2007-01-23 02:41:29 | 「保存している記事」から

「社説--比べて読めば面白い」 毎日 読売 東京 中国 西日本
2007年01月23日(火曜日)付 毎日新聞社説

横浜事件 裁判所も歴史を清算すべきだ

 「横浜事件」の再審裁判の控訴審で、東京高裁が控訴を棄却した。無罪を示唆した1審の説示も批判しており、弁護側には後退したとも映る内容だ。

 高裁判決は、公訴権が消滅した場合は免訴とする、との最高裁判例に忠実に従っている。弁護側の証拠を採用しなかったので予想された結果でもあるが、1審に続く門前払いである。誤判からの救済が再審の理念として、実体審理に踏み込んで無罪を引き出そうとした弁護側の主張は、受け入れられなかった。

 この事件では戦後、元特高警察官の特別公務員暴行傷害罪での有罪が確定しており、再審開始決定では自白は拷問によるものと認定されている。また、終戦直後に司法当局によって訴訟記録が焼却されたため、再審開始が遅れたともいわれている。それだけに高裁の判断が注目されていたが、弁護側は肩透かしを食った格好だ。

 法的には免訴が妥当だとしても、裁判所が戦中戦後の司法の過ちを直視する好機を逸したのは遺憾と言わざるを得ない。司法も戦争遂行に協力し、悪法の極みとされる治安維持法を無批判に適用、戦後まで有罪判決を出し続けた。「横浜事件」はその代表例なのに、有罪とした理由や訴訟記録が廃棄された経緯などに言及しないままでは、世論を納得させられまい。

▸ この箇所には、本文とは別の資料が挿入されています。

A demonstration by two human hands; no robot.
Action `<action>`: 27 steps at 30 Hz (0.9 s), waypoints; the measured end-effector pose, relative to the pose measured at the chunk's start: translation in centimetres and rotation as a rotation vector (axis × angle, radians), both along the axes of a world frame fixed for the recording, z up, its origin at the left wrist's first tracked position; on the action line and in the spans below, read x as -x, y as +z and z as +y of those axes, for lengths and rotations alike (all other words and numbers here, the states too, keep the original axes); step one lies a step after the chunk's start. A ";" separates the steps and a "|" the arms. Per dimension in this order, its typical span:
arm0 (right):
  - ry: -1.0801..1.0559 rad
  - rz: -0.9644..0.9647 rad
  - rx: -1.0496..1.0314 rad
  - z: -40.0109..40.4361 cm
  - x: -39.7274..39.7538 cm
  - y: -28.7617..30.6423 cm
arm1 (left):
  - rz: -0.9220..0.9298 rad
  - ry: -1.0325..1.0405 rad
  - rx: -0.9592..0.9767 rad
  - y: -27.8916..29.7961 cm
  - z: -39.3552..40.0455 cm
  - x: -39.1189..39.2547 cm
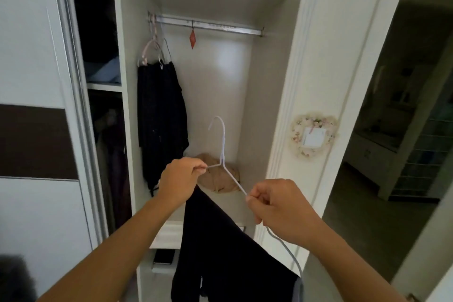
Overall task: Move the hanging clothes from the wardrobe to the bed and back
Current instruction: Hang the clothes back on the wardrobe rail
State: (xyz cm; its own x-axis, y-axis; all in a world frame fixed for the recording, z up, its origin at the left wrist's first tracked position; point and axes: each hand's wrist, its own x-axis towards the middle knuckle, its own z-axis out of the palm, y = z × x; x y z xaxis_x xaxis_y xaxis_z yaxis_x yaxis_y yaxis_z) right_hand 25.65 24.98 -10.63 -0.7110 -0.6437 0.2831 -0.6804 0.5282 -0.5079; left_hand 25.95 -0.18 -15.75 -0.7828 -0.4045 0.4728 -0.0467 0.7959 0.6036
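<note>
**Op:** At six o'clock of the rail (208,25), in front of the open wardrobe (277,105), I've got both hands on a white hanger (222,154). My left hand (180,176) pinches the left shoulder wire, my right hand (277,208) pinches the right one. Hook points up, well below the rail.

**Annot:** Garment?

**Op:** Dark garment (220,240) draped over the bottom bar, trailing down toward six o'clock. Hanger is tilted, right end lower.

**Annot:** Risks, quick.

**Op:** My read: with that tilt the cloth could slide toward the low end at four o'clock and drop off. Pinch grips are light too, so thin wire could twist between my fingers on the lift.

**Annot:** And at the rail?

**Op:** Hook has to clear it. Red tag (192,38) hangs at twelve o'clock, could snag. Black clothes (160,115) hang at ten o'clock with spare hangers (153,49) bunched above; swing left and I'd likely tangle.

**Annot:** Below?

**Op:** Tan bundle (218,176) on the floor of the bay, behind the hanger. Trailing hem might catch it, can't tell how close.
</note>
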 end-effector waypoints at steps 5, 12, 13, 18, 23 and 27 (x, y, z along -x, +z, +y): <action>-0.093 0.073 0.124 -7.1 3.5 0.4 | 0.011 -0.103 0.041 1.5 -4.8 2.5; -0.155 0.115 0.146 -14.0 8.6 2.1 | 0.068 -0.064 0.147 3.5 -10.7 4.0; -0.159 0.116 0.164 -14.9 9.5 2.5 | 0.079 -0.046 0.153 3.8 -11.6 4.4; -0.153 0.140 0.237 -19.5 14.5 5.1 | 0.059 0.077 0.343 5.4 -15.6 6.8; -0.121 0.185 0.271 -23.5 20.1 8.0 | -0.027 0.177 0.596 7.9 -18.9 10.7; -0.124 0.246 0.288 -26.8 24.3 10.6 | -0.034 0.211 0.624 10.3 -21.9 14.2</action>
State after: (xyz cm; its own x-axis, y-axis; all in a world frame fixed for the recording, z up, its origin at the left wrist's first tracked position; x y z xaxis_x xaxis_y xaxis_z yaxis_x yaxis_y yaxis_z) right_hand 1.37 -1.80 -0.05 -0.6670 -0.4263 0.6110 -0.7400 0.4738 -0.4774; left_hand 11.74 -22.11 -5.46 -0.7353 -0.2090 0.6447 -0.2510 0.9676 0.0274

 実は最高裁をはじめとする司法府は、いわゆる“みそぎ”を済ませていない。多くの政治家や官僚らが公職を追放された際も、ほとんどの裁判官が戦前、戦中の地位にとどまった。しかも、戦後も諸事情があったとはいえ、自白を偏重した誤判を繰り返したり、少なからぬ過ちを犯している。

 多くの関係者が猛省を迫られたハンセン病問題も、裁判所は無縁ではない。1951年に熊本県で起きた「藤本事件」と呼ぶ、ハンセン病元患者が死刑に処せられた爆破・殺人事件の裁判も尋常ではなかった。感染の恐れはないとされたのに、裁判官はハンセン病療養所内に特別法廷を設置し、白い予防服にゴム手袋姿で、証拠書類をピンセットでつまみながら訴訟を指揮した。当然、審理は不十分だったと批判されており、〓罪(えんざい)の可能性が指摘されている。厚生労働省が設置した「ハンセン病検証会議」の報告書でも「憲法が要求する裁判ではなかった」と指弾されている。

 ハンセン病の強制隔離政策については熊本地裁が違憲とする判決を下した後、政府をはじめ関係各界が検証作業を進め、反省の意を表したが、潮流を変えた司法府自体は過去に向き合おうとしていない。同様に、戦中戦後の人権侵害についても口をつぐんだままだ。

 司法が真に国民の信頼を得ようとするならば、自らの過去を謙虚に見直し、その結果を公にすべきではないか。市民が裁判に加わる裁判員制度のスタートも、2年後に迫る。法の支配を盤石なものとするためにも、清算すべき歴史は清算されねばならない。その意味でも、この事件の再審裁判での最高裁の判断に注目したい。